Data block:
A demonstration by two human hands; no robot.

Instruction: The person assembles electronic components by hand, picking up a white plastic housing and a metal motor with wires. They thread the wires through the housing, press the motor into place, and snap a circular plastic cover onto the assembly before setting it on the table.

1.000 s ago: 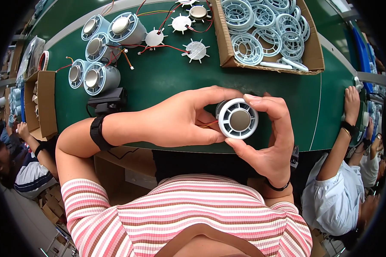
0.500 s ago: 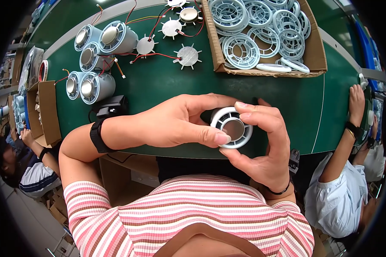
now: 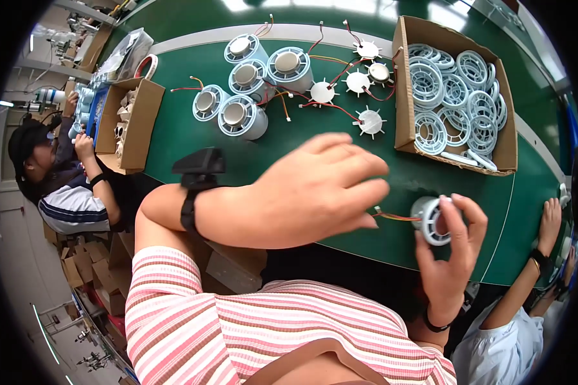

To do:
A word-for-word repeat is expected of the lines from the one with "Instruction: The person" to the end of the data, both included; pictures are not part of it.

Written answer:
Instruction: The person assembles electronic components by hand, picking up a white plastic housing and a metal motor with wires. They thread the wires through the housing, press the motor into place, and snap a circular plastic cover onto the assembly before setting it on the table.

1.000 s ago: 
0.500 s ago: 
now: 

The output contains the complete answer to the exercise.